We’re looking for ‘targets’ – proteins or pathways that play a role in the course of the disease and that we can modify with drugs to help halt damage in the brain. We’ll design and make lots of different chemical compounds that bind to a particular target protein and affect the way it works.

We also have to design ways to study the disease in the laboratory and use these laboratory ‘models’ to test whether any of the experimental drugs we have made are likely to have an impact on the disease. You have to test many different experimental drugs, and go through phases of optimisation and tweaking of these chemical compounds, until you get a drug that can go on for further development, such as safety studies and the initial stages of clinical trials.

What are your favourite bits of the drug discovery process?

I suppose I should tell you which bits I find the most exciting and nerve wracking, because that’s what determines whether they’re favourites or not! I enjoy the discovery angle – following how the molecules that I’ve helped to design progress through the development process.

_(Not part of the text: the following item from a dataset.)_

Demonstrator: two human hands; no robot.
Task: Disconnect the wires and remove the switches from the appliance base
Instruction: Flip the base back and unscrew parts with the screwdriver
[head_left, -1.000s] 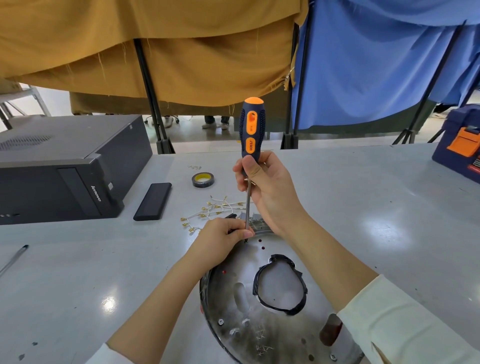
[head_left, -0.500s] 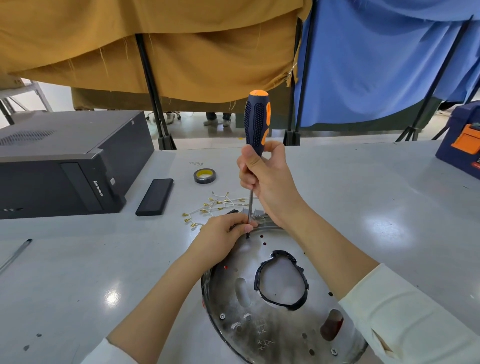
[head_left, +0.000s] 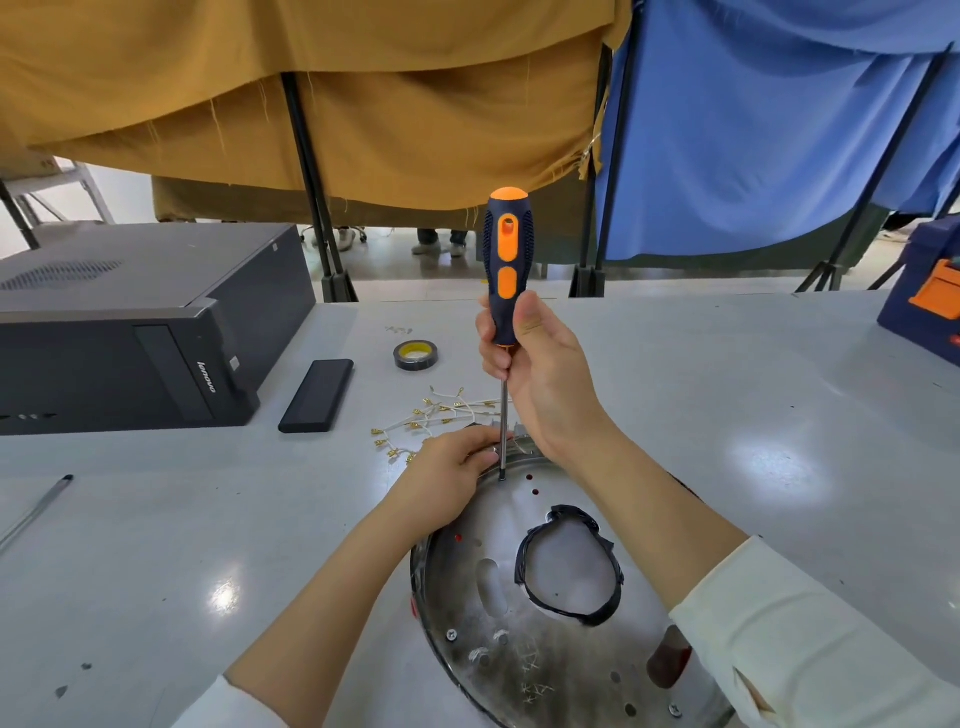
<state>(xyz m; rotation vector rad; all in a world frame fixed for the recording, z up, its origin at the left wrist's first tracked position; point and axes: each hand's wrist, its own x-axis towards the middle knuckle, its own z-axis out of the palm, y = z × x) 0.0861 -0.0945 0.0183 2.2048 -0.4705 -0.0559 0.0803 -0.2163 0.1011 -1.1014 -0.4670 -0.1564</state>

A screening cascade is a series of tests that your experimental drug must pass to progress on to the next stage of development. In the screening cascade there are key ‘go-no go’ points. For instance, you might be testing an experimental drug in cells in a dish or in animals that have key features of the disease. If it works there, if it works, these are important steps and cause for optimism. If it doesn’t then it’s back to the drawing board. The particular stage of the cascade where a drug fails is important as it tells us about what tweaks we have to make to improve the properties of the next molecule we make.

The other stage I find exciting and nerve-wracking is the first time you give a drug to a person, so called ‘first time in human’ studies. You’re desperate for two things, firstly that the drug is safe and secondly that it looks like it might be having an impact on the target protein. Getting data back from the first small group of patients who try the new drug, that’s when you see whether years of effort has been worthwhile. The experimental compounds we will be creating in the Oxford Drug Discovery Institute will need to go through further stages of development, but ultimately we hope they’ll lead to drugs that will be able to enter these critical ‘human’ studies.

How would you inspire any young budding scientists?

I can simply tell you what inspired me. When I was a child, I was really into all the explorers, such as Shackleton and Amundsen. For me, the human body and the mechanisms in it are a final frontier for exploration. Science is a real search and that can be incredibly exciting, incredibly rewarding and incredibly challenging.

What do you do in your spare time?

Outside work I like to spend as much time on the water as possible, preferably sailing on the sea but when desperate, any craft on any puddle of water will do! Fortunately none of my family are sun worshippers, so we fill our holidays with activities, long walks with our dog or visiting sites and cities. I am also trying to teach myself to play the banjo, a great distraction but also very frustrating!